It’s scary and still as emotional as it was 11 years ago today to think that one of the nastiest, most shocking incidents of the century (and certainly in US history) rocked the world happened so long ago. On the September 11, four coordinated suicide attacks in the New York City and Washington DC areas saw nearly 3,000 people killed.
I remember the day vividly. I can remember by teacher, Mr Millard, looking upset and panicked when he told our class that his brother, who lived in Manhattan, had just witnessed one of the worst incidents known to man.
It was a day that changed the lives of many Americans, and many others too. Nineteen terrorists, al-Qaeda terrorists, hijacked four planes, the first two of which crashed into the North and South towers of the World Trade Centre, New York City. The third plane crashed into the Pentagon in Arlington, Virginia, whilst the fourth - bound for the United States Capitol Building in Washington - crashed into a field in Pennsylvania after passengers attempted to take control of the plane.
Al-Qaeda, led by Osama bin Laden, claimed the attacks were in retaliation of US support for Israel, the deployment of US troops in Afghanistan and sanctions against Iraq. Condemnation of Al-Qaeda and Osama Bin Laden led to a full scale overthrow of Taliban forces in Afghanistan, and ultimately Osama bin Laden’s death in May 2011 (undertaken by the US).
Terrorism had hit home, it became real for many of us. Al-Qaeda was not just capable of killing their own people, but they were capable of attacking arguably the most important nation in the world. For America it will never be forgotten, and long will the tragedy of 9/11 stay in our minds. It reminded us of the terror of terrorism, the need for peace, not war. It saw a nation, in a state of national emergency, come together and support those who really needed our love.
But a lot has happened since then. The invasion of Iraq, 7/7, the Mumbai bombings and of course, the death of bin Laden himself. 9/11 was a catalyst for full-scale terrorism, terrorism that today, despite the withdrawal of troops from Iraq and Afghanistan, is still being felt across the globe. In the Middle East, the story is altogether less rosy, and the effects of 9/11 are just as bloody and damaging as they were eleven years ago.
So how come, when I opened Twitter this morning, did I find myself reading tweets from angry people condemning schools in the UK for not holding a minute’s silence to mark the fall of the twin towers? With the 9/11 bandwagon accelerating throughout the day, it seemed appalling to many that school children were not being made to sit in silence.

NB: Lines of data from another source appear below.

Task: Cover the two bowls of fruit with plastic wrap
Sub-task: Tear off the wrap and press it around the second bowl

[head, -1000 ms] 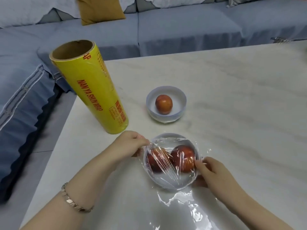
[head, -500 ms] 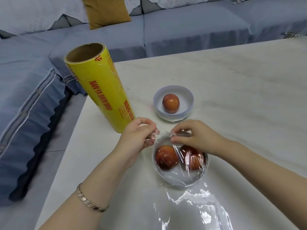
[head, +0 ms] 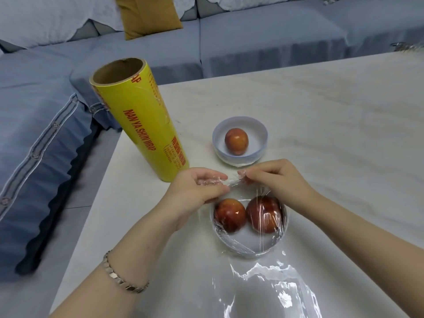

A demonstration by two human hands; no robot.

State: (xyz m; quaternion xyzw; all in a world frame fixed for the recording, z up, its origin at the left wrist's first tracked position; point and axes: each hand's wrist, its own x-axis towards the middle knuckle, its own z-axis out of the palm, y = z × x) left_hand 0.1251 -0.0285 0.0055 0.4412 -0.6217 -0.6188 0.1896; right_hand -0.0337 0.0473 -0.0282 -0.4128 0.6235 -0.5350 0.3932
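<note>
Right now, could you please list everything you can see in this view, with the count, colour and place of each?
near bowl: one, white, table front, under clear film
fruit in near bowl: two, red-orange, side by side
far bowl: one, white, table middle, uncovered
fruit in far bowl: one, red-orange
plastic wrap sheet: one, clear, over the near bowl and trailing toward the viewer
wrap roll: one, yellow with red print, upright at table's left edge
table: one, pale marbled
sofa: one, blue-grey, behind and left
cushion: one, mustard, on sofa
bracelet: one, metallic, left wrist
left hand: pinching film at bowl's far rim
right hand: pinching film beside it
</note>
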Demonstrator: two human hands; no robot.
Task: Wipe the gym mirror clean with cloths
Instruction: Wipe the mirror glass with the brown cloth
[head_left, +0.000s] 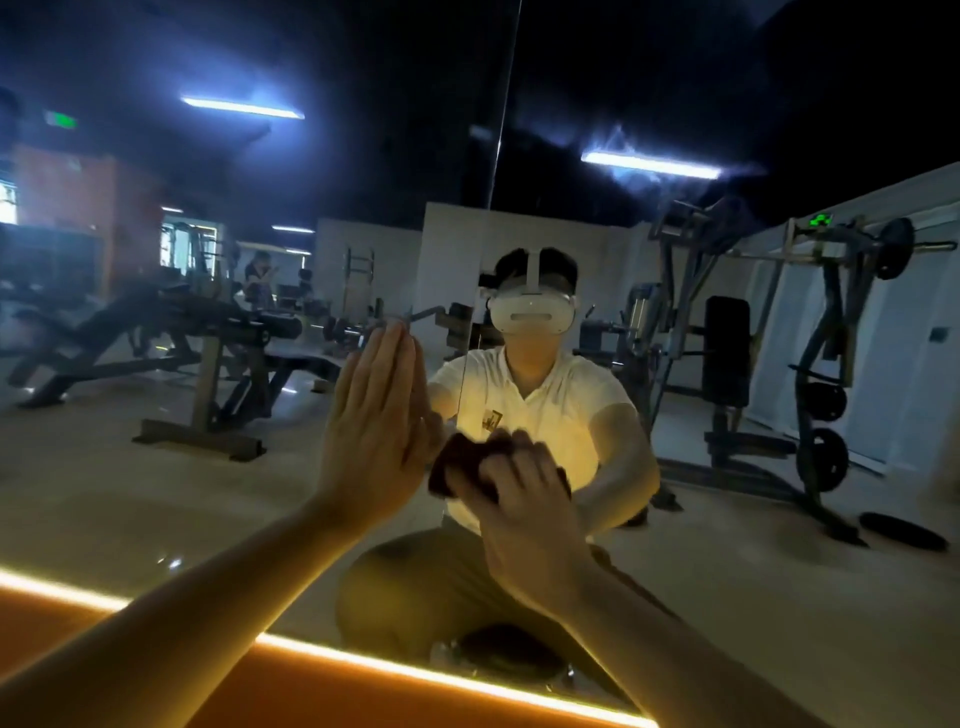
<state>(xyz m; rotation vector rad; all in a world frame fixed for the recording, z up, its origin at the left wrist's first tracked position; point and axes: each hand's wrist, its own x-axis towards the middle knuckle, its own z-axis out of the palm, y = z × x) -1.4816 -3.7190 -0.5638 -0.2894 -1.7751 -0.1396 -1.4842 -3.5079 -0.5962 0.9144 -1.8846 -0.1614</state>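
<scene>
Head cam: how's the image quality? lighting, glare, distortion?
Head view: dim room, warm glow from the floor light strip on both arms; ceiling tube lights flare and smear in the mirror; wide-angle bending at the edges; right hand and dark cloth slightly soft.

The large wall mirror is smooth, glossy glass, with a thin vertical seam between its panels. The crumpled dark reddish-brown cloth looks soft, matt and slightly fuzzy under the bare right hand. Along the mirror's bottom edge, the orange ledge looks smooth with a faint sheen beside a glowing amber light strip.
</scene>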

You mean to say that they should sit in silence for a day that none of them will know about, or indeed understand the significance of? A Secondary school boy in Year 11 would have been 5 when 9/11 happened, is he really expected to remember that event or indeed sympathise with those that died? I mean come on, the majority of Primary school children weren’t even born then!
The minute silence might be symbolic to some people, but for school children it’s a chance to close your eyes and dream about being away from school, not to think about the consequences of a plane crashing into a building that happened over a decade ago. There’s nothing dignified about it, these are young, naive children. And away from school, people are busy at work or in the home, going about their daily lives. So why the condemnation?

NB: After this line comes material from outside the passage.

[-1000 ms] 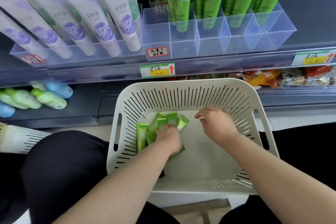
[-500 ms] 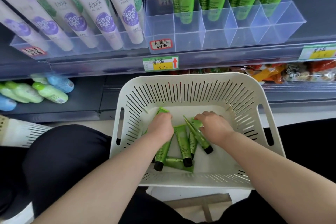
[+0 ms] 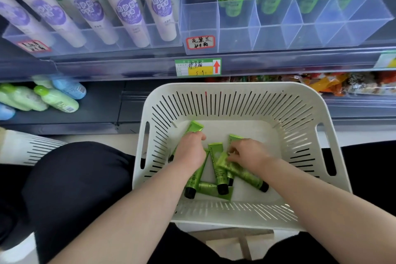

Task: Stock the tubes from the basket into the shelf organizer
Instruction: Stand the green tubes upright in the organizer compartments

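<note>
Fingers of the left hand curl round one green tube; the right hand pinches a second tube, both inside the basket. Several loose tubes lie there unstocked. Above the basket, the shelf organizer holds some at its back, so I judge the job partway.

Upper left, the white tubes read "美加净" over "maxam". Centre frame, the shelf tag carries a red up-arrow and handwritten "护手霜", while the red-bordered label just above is handwritten too and barely legible. Lower centre, a green tube shows "Chamomile".
</note>
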Available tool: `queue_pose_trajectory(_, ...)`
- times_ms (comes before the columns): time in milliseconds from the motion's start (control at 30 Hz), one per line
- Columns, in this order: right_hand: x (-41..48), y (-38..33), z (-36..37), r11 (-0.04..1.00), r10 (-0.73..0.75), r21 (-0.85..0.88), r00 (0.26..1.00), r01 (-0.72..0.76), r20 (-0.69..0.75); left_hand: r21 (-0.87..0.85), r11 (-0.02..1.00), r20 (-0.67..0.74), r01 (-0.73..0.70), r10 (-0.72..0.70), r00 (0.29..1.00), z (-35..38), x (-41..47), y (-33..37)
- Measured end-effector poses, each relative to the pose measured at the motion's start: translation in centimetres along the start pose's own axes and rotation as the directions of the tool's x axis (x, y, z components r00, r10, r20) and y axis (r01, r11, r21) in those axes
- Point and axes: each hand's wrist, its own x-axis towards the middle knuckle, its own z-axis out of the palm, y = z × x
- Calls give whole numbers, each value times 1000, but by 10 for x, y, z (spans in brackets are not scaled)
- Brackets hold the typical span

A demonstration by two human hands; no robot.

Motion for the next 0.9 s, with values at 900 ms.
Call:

If we think it’s important for children to know and empathise with what happened in America, maybe we should give them the full picture. That thousands, indeed millions of innocent people had been killed before and after the event by US, and indeed UK forces in the Middle East. Or that the involvement of UK forces in Iraq in 2003, which came about from the post-9/11 terror scare, is a possible reason for the deaths of 52 Britons on July 7, 2005. 7/7 is another event that many children are unlikely to know the significance of.

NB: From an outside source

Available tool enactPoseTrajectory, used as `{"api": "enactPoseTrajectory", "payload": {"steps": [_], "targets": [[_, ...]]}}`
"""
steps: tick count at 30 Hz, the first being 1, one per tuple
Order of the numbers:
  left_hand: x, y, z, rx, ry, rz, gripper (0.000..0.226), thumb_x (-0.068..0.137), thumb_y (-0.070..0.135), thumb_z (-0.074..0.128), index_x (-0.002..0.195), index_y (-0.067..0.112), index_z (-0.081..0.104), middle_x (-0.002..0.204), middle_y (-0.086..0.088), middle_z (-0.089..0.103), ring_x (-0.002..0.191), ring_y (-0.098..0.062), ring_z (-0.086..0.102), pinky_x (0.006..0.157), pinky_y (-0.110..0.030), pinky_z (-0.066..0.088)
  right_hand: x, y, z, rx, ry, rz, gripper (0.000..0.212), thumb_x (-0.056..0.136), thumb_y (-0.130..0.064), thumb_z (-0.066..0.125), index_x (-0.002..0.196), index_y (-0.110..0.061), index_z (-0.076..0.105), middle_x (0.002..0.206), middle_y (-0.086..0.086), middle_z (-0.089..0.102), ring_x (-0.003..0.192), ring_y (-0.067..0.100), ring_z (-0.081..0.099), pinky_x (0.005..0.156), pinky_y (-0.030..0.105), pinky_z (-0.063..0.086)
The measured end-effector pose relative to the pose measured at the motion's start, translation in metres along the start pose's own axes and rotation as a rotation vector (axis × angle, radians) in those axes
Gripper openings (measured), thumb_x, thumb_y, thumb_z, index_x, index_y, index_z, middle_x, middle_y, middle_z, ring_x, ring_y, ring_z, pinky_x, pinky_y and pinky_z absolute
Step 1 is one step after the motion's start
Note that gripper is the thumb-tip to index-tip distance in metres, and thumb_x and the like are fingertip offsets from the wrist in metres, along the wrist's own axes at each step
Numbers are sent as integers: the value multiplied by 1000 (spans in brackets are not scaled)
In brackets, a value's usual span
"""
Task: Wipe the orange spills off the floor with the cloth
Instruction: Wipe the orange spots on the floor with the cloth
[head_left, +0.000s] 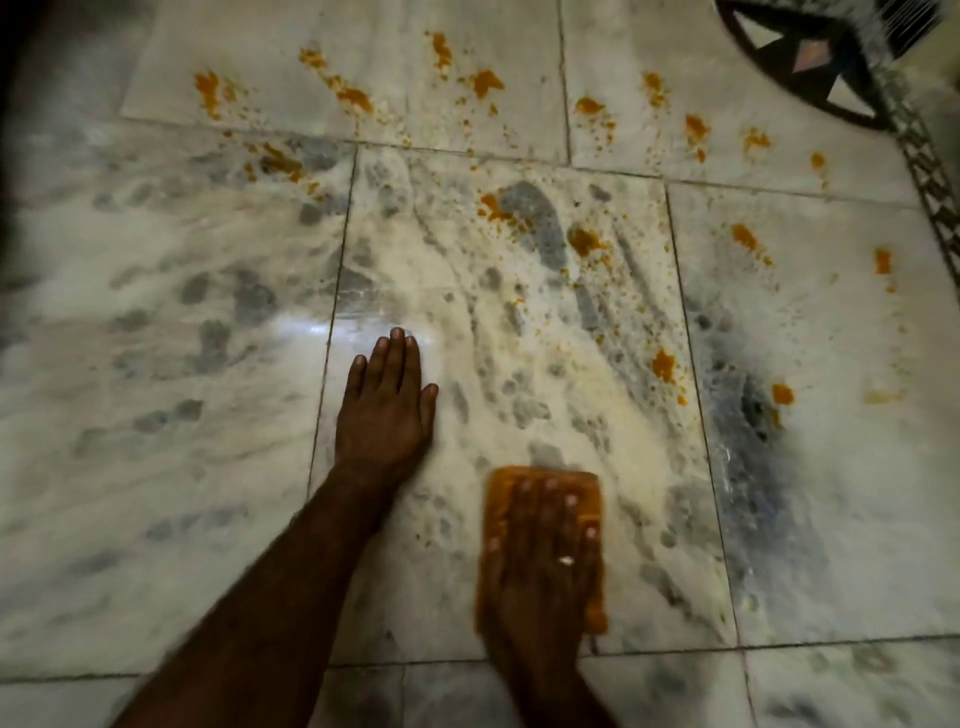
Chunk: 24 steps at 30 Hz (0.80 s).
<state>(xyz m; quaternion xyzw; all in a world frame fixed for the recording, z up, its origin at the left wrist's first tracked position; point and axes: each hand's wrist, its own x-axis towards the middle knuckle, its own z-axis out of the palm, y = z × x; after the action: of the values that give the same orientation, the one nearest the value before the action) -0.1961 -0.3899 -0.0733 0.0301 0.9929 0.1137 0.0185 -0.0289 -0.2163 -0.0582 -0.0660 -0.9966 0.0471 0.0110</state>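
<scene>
An orange cloth (506, 491) lies flat on the white marble floor (182, 322) near the bottom centre. My right hand (540, 566) presses on it with fingers straight and spread, covering most of it. My left hand (384, 410) rests flat on the bare tile to the cloth's left, fingers straight, holding nothing. Orange spills are scattered over the far and right tiles: a blob (584, 240) in the middle, one (663, 364) to the right of the cloth's path, and several along the back row (356, 96). Fine orange specks surround them.
A dark patterned border strip (930, 171) runs down the top right edge, with a dark round-edged object (800, 62) in the top right corner. Grey tile joints cross the floor. The left side is in shadow.
</scene>
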Motion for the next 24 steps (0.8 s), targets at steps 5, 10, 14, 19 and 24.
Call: {"api": "enactPoseTrajectory", "payload": {"steps": [5, 10, 14, 19, 24], "targets": [[5, 3, 7, 32, 25, 4, 66, 101, 39, 24, 154, -1, 31, 162, -20, 27, 150, -33, 29, 123, -47, 16, 105, -21, 10, 58, 13, -212, 60, 103, -41, 34, 160, -20, 33, 167, 8, 30, 154, 31, 28, 122, 56, 27], [19, 9, 8, 25, 23, 7, 70, 101, 43, 18, 156, 0, 25, 164, -19, 21, 153, -32, 21, 124, -43, 9, 167, 44, 5, 7, -38, -85, 63, 103, -45, 25, 162, -23, 26, 169, 5, 25, 156, 28, 24, 124, 55, 21], [41, 20, 9, 2, 29, 54, 73, 101, 45, 15, 156, -2, 24, 164, -20, 20, 153, -32, 20, 124, -42, 5, 111, 56, 2, -8, 35, 163, 63, 103, -38, 30, 161, -16, 27, 167, 12, 28, 153, 33, 30, 123, 56, 23], [69, 37, 16, -17, 48, 114, 69, 102, 41, 21, 154, -4, 29, 161, -23, 26, 151, -35, 26, 123, -47, 16, 97, -1, 4, 40, -18, -156, 62, 103, -41, 33, 161, -18, 29, 168, 10, 25, 156, 31, 21, 125, 55, 17], [76, 38, 19, -3, 88, 85, 64, 104, 39, 23, 154, 0, 32, 161, -20, 31, 150, -32, 30, 122, -46, 18, 208, 16, 2, 14, -87, -170, 61, 105, -46, 19, 163, -27, 21, 171, 2, 19, 158, 25, 16, 127, 50, 11]]}}
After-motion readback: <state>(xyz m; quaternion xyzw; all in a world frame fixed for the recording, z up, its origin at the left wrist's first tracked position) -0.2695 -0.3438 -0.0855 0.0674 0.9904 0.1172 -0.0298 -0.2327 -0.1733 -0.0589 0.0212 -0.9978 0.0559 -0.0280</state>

Before I’m subject to abuse and condemnation myself, let me point out the Americans felt similarly with our own suicide attack. During a memorial tribute played in the Olympic Opening Ceremony, American broadcaster NBC decided to skip the memorial paying tribute to those who died in 7/7, and instead skip to an interview with Michael Phelps. Some called this “disrespectful and insensitive”, but why? NBC executives claimed that they skipped the tribute because it didn’t “tailor to American audiences”, and in a way they’re right. 7/7 affected London, it is much more symbolic to us here in the UK then to an American. And it’s the same with 9/11. Why should UK school children and many others be told to sit in silence for an event which, yes left the world stunned, but mainly affected American people.
I’m sure there are many of us that can’t remember the true facts, or indeed remember to take a minute out of our lunch break to sit back and reflect. The horror of the event lives on and it won’t be forgotten, but why thrust it on other people? Is that the way we should remember the lives of those lost; by turning it into a media circus, condemning people for not remembering just because they aren’t taking a minute’s silence, or indeed because they weren’t there.
The BBC and many others media platforms today chose not to mention the anniversary of 9/11 in their bulletins, yet the memories and shock live on. The innocent victims of those involved will not be forgotten, and may they rest in peace - but don’t judge people for forgetting to take a time out to rest and reflect.